***** Material for this exercise

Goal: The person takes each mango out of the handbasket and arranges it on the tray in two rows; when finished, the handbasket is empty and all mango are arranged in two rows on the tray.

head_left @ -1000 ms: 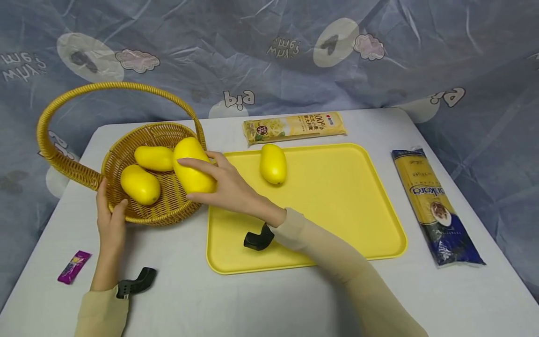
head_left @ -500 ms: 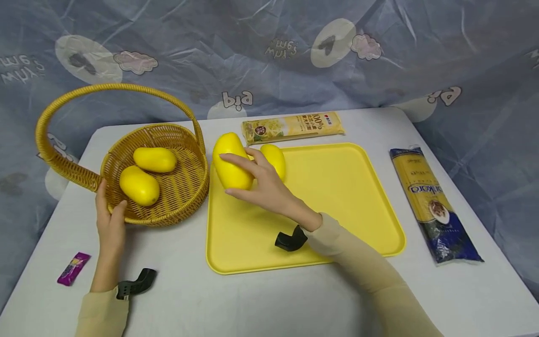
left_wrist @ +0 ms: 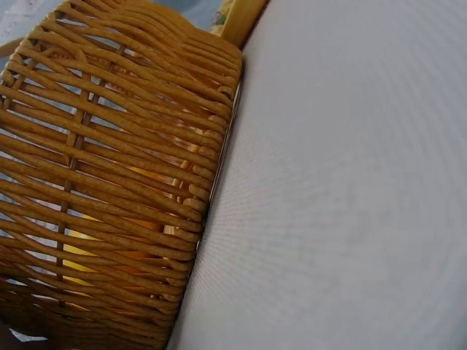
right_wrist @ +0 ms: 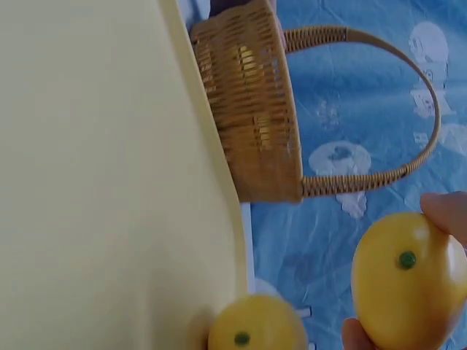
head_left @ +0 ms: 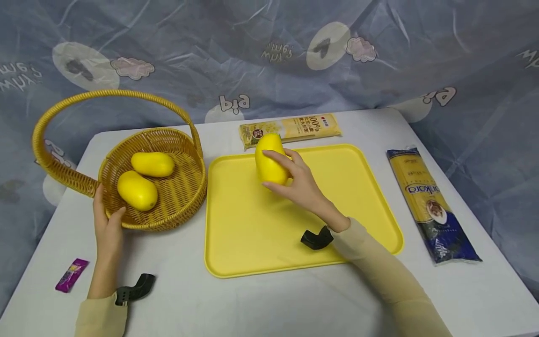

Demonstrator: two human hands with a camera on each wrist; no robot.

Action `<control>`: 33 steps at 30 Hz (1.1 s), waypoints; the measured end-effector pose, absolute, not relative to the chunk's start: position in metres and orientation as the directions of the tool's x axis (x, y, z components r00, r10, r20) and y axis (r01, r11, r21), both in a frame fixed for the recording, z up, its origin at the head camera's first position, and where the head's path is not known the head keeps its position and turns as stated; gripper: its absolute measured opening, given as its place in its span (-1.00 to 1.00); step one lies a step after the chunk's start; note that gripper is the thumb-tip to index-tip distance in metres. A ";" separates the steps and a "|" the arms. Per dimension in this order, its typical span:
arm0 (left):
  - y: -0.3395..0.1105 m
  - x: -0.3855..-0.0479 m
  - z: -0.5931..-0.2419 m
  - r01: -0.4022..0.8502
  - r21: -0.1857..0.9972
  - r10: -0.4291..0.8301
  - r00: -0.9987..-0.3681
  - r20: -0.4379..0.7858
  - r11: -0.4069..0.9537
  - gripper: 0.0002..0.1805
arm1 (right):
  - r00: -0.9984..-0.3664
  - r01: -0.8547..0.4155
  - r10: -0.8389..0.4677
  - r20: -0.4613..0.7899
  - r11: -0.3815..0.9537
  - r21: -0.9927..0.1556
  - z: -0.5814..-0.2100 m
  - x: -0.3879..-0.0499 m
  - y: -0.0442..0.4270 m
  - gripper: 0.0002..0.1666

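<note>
My right hand [head_left: 302, 182] grips a yellow mango-like fruit [head_left: 270, 159] above the back part of the yellow tray [head_left: 303, 220]. In the right wrist view, fingertips hold that fruit [right_wrist: 406, 281], and another yellow fruit [right_wrist: 257, 325] lies lower, on the tray; the head view hides it behind the held one. My left hand [head_left: 108, 234] holds the near left rim of the wicker basket [head_left: 181, 196], close to the handle's base. Inside the basket are two yellow fruits [head_left: 152, 164] [head_left: 137, 190]. The left wrist view shows the basket's woven side [left_wrist: 109, 160].
Behind the tray lies a yellow noodle packet [head_left: 311, 127]. A blue and yellow pasta bag [head_left: 433, 206] is right of the tray. A small purple packet [head_left: 72, 275] lies at the left on the white table [head_left: 177, 290]. The basket's handle [head_left: 113, 93] stands up.
My right hand has carried the fruit from over the basket rightward to above the tray, where it covers the other fruit. My left hand has stayed on the basket rim.
</note>
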State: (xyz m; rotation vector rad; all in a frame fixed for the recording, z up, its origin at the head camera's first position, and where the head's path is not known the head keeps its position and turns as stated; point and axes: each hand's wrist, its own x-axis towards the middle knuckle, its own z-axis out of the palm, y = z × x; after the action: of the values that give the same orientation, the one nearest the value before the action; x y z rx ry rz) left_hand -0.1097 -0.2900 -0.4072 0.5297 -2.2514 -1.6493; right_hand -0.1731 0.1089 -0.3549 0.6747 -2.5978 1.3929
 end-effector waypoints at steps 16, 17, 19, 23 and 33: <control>-0.293 -0.104 -0.404 -0.166 0.927 -0.407 -0.913 -0.016 0.335 -0.25 | -0.950 -0.312 -0.202 0.240 0.553 -0.772 -0.382 -0.197 0.162 -0.21; -0.294 -0.104 -0.404 -0.162 0.930 -0.402 -0.916 -0.016 0.331 -0.25 | -0.950 -0.311 -0.203 0.237 0.560 -0.768 -0.383 -0.198 0.163 -0.21; -0.295 -0.103 -0.405 -0.149 0.933 -0.390 -0.921 -0.010 0.328 -0.25 | -0.952 -0.304 -0.205 0.225 0.574 -0.760 -0.384 -0.201 0.167 -0.21; -0.298 -0.104 -0.406 -0.131 0.939 -0.375 -0.927 -0.002 0.317 -0.25 | -0.956 -0.290 -0.220 0.194 0.602 -0.744 -0.385 -0.208 0.172 -0.20; -0.298 -0.105 -0.404 -0.129 0.943 -0.374 -0.927 -0.005 0.306 -0.25 | -0.960 -0.254 -0.258 0.106 0.647 -0.719 -0.390 -0.223 0.183 -0.22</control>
State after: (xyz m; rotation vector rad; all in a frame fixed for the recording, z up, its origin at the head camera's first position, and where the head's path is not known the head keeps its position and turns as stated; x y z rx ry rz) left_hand -0.1054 -0.2977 -0.4040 0.4620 -2.3565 -1.6702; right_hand -0.2232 0.1830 -0.3901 0.4441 -2.8565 1.2448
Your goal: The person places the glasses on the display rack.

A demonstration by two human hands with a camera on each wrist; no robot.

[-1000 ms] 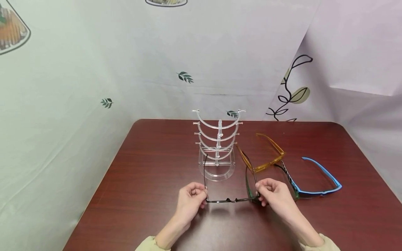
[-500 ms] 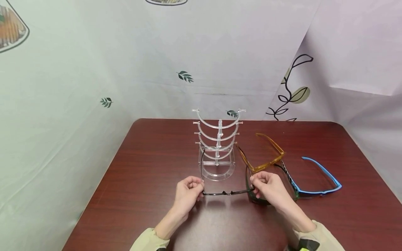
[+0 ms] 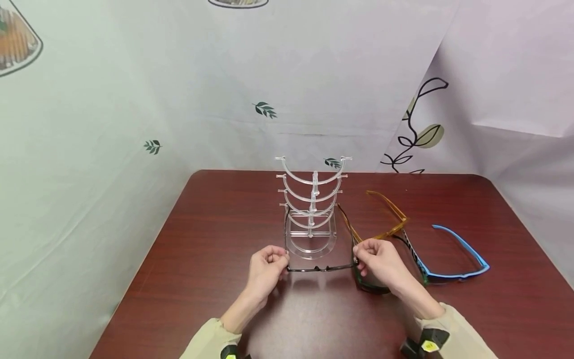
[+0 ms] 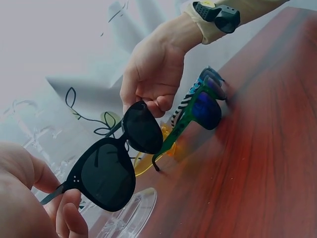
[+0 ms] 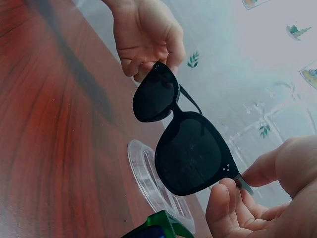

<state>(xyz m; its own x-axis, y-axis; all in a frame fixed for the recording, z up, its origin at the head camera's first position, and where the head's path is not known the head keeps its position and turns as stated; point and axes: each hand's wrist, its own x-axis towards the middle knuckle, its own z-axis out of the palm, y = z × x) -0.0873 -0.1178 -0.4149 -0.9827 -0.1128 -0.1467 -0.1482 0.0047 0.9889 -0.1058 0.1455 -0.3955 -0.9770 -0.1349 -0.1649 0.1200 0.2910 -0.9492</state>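
Observation:
Black sunglasses (image 5: 190, 153) with dark lenses hang level above the table, temples unfolded and pointing away from me. My left hand (image 3: 265, 271) pinches them by the hinge end of the left temple. At the other hinge my right hand (image 3: 381, 262) pinches the right temple between thumb and fingers. Just beyond the temple tips stands a clear display stand (image 3: 311, 212) with several curved tiers, none bearing glasses. In the head view the temple tips overlap its lowest tier; whether they touch it I cannot tell.
Amber glasses (image 3: 399, 227) lie on the table (image 3: 202, 239) right of the stand. Blue-framed glasses (image 3: 466, 275) with striped temple lie farther right. Green-framed sunglasses (image 4: 190, 111) sit beside them, partly hidden behind my right hand in the head view. A pale printed cloth (image 3: 202, 99) hangs behind the table.
Both hands have carried the black sunglasses forward and a little left, toward the stand. The other glasses and the stand have stayed where they were.

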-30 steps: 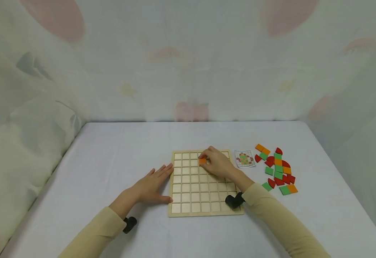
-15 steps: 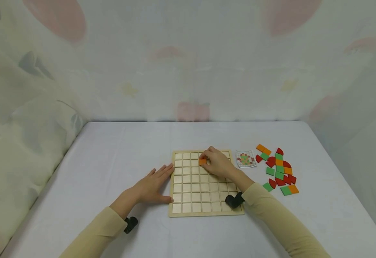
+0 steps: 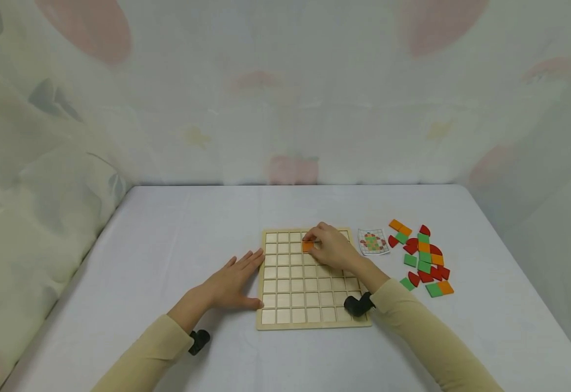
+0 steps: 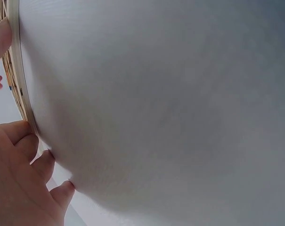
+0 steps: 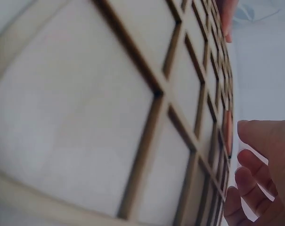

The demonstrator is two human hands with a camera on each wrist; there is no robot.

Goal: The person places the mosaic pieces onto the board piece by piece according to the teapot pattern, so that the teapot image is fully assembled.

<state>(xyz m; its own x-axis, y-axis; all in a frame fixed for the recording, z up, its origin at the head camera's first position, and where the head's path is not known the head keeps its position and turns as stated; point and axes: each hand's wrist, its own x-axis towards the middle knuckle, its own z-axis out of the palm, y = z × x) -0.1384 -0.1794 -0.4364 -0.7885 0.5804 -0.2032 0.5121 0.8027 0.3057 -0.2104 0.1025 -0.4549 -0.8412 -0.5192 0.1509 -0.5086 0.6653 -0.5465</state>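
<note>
My left hand (image 3: 231, 282) lies with spread fingers on the table, thumb and fingertips touching the left edge of a wooden grid board (image 3: 283, 328). In the left wrist view, the left hand's fingers (image 4: 43, 165) meet the board's rim (image 4: 20, 70). My right hand (image 3: 333, 249) is low over the board's upper part, around an orange square tile (image 3: 307, 246) lying in one cell. From the right wrist view, the thumb (image 5: 255, 132) stands slightly apart from the orange tile (image 5: 228, 134), and the other fingers are loosely bent.
Right of the board lies a small pattern card (image 3: 373, 242). Further right are scattered red, green and orange pieces, among them a green square (image 3: 410, 260) and a red quarter-circle (image 3: 425, 230). Patterned cloth (image 3: 285, 98) stands behind the white table (image 3: 192, 218).
The orange tile now lies flatter in its cell, with the right fingers still around it. The left hand keeps its place at the board's edge.
</note>
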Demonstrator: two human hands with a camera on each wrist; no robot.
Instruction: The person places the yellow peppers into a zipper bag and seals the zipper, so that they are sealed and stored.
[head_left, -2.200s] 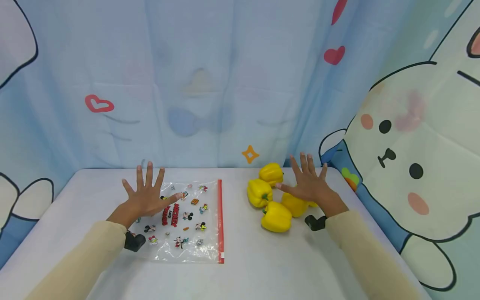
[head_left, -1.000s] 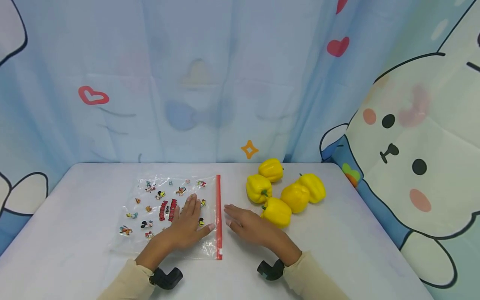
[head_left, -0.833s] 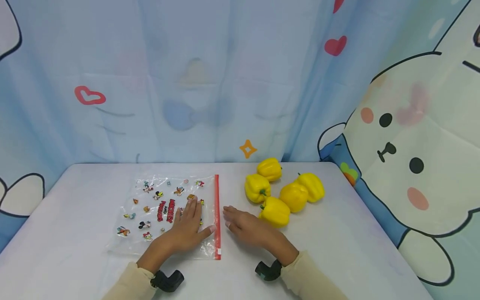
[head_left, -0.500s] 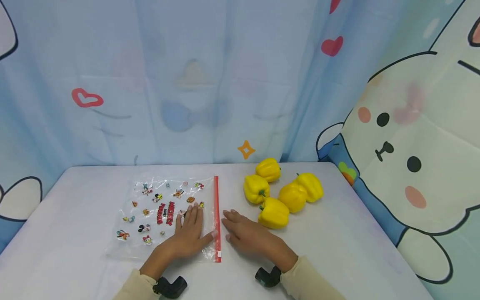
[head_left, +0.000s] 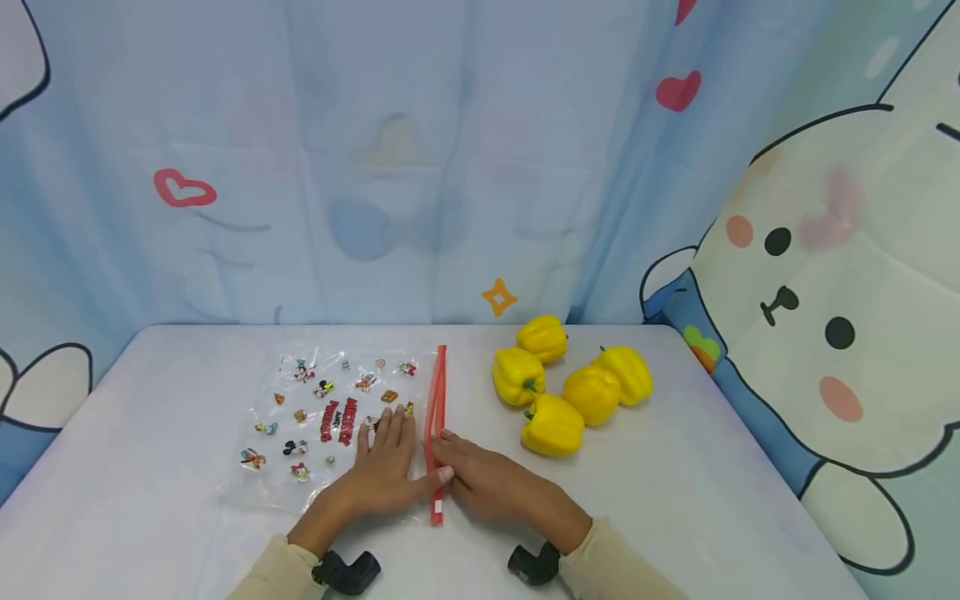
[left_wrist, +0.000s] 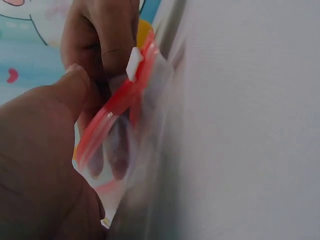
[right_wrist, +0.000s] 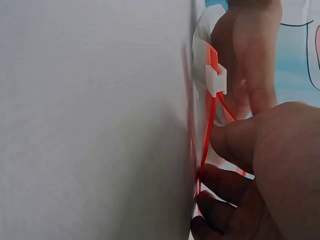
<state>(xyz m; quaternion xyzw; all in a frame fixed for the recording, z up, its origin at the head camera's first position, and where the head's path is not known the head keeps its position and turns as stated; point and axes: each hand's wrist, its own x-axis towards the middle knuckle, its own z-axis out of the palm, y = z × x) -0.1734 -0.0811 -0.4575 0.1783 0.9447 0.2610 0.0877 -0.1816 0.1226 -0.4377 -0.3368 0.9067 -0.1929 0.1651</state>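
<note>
A clear zip bag (head_left: pixel 281 417) with printed cartoon figures lies on the white table. Its red edge (head_left: pixel 437 392) is parted into two strips, lifted near the front, with a white slider (right_wrist: pixel 216 80) close to the near end. My left hand (head_left: pixel 384 475) lies on the bag with fingers extended, its thumb touching the red edge. From the right, my right hand (head_left: pixel 491 483) holds the same edge with curled fingers. In the left wrist view, some right fingers (left_wrist: pixel 119 155) show through the clear plastic. The exact contact of the fingertips is partly hidden.
Several yellow bell peppers (head_left: pixel 553 425) sit in a cluster right of the bag, behind my right hand. The white table (head_left: pixel 675 500) ends at a blue printed curtain (head_left: pixel 375 250) at the back. Black wrist cameras (head_left: pixel 347 573) sit on both wrists.
Both hands came down from raised, spread positions and moved together at the bag's red edge. The right hand then reached left onto that edge, which has lifted and parted. The peppers stay put.
</note>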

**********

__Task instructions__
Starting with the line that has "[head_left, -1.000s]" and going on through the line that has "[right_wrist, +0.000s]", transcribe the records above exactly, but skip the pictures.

__Expected answer__
[head_left, -1.000s] 
[head_left, -0.833s] 
[head_left, -0.500s] 
[head_left, +0.000s] 
[left_wrist, +0.000s] 
[right_wrist, +0.000s] 

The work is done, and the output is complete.